Task details:
Every line of the records below that holds the word "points" belongs in the answer.

[Data records]
☆ ☆ ☆ ☆

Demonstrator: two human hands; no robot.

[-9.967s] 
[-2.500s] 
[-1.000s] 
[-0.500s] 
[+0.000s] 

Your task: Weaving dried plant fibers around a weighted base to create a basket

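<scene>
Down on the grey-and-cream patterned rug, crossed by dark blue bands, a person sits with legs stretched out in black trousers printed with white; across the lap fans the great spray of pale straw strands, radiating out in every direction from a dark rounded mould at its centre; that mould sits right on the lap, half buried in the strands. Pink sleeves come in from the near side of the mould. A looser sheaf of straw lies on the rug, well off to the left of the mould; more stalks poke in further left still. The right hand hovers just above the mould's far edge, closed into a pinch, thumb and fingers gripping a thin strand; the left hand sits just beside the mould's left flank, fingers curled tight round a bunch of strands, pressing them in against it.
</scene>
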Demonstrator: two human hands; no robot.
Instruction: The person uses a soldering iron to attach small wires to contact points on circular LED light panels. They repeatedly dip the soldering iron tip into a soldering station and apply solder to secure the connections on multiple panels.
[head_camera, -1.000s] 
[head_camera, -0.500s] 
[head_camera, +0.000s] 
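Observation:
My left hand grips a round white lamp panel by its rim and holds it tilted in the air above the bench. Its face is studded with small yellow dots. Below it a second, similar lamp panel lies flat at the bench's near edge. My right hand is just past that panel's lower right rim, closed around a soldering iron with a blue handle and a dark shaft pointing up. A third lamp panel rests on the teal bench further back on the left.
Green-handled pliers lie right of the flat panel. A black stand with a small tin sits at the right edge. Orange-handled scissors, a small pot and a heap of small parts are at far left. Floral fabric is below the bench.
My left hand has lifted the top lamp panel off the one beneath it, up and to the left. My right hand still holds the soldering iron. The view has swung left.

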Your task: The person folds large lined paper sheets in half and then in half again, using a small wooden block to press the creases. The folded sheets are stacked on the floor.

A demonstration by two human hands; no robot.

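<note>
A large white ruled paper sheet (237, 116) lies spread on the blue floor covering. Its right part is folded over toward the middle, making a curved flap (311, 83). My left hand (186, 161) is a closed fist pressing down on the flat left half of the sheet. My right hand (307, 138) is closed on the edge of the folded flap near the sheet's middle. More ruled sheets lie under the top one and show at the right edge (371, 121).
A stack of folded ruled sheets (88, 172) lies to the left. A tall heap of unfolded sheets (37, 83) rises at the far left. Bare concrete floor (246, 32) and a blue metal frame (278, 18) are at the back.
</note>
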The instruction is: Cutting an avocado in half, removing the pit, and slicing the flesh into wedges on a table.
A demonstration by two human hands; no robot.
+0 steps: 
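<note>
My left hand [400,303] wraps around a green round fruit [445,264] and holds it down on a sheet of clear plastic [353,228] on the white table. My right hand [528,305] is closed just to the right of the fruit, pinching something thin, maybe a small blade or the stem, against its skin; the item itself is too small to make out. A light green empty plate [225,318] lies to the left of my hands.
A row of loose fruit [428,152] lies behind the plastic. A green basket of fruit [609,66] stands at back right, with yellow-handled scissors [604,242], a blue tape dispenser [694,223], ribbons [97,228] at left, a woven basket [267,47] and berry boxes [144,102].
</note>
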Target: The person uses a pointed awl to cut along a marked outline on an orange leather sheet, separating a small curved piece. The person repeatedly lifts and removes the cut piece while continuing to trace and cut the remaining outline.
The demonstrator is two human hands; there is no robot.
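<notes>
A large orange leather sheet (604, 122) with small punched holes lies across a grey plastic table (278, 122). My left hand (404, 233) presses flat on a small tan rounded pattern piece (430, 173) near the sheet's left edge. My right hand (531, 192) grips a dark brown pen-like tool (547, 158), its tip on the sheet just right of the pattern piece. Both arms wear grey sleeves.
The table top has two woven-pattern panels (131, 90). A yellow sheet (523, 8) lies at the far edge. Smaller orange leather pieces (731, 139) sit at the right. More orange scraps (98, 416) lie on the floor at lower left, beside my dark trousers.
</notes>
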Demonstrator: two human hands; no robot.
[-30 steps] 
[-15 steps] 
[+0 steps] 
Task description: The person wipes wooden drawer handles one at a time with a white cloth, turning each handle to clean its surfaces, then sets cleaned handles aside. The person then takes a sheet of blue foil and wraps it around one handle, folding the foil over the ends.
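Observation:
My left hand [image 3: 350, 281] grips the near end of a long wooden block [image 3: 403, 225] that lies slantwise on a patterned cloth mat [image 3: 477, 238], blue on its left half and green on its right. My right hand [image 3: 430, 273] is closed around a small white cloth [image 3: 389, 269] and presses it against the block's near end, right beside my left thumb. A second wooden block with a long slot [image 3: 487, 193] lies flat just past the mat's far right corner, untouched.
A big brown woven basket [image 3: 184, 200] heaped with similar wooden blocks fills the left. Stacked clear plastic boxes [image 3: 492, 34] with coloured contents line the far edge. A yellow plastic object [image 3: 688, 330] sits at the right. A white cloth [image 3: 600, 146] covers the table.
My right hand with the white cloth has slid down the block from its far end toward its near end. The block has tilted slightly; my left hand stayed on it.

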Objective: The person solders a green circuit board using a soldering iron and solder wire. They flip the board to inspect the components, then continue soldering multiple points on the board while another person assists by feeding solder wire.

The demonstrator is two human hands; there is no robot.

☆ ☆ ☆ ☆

Written response:
Instruction: The person uses a soldering iron to attach small wires to contact points on circular LED light panels. They repeatedly dip the soldering iron tip into a soldering station and apply solder to secure the connections on multiple panels.
Objective: The person solders a green circuit board using a soldering iron and solder wire. They flip the board to inspect the components, then continue soldering multiple points on the board while another person assists by feeding solder wire.

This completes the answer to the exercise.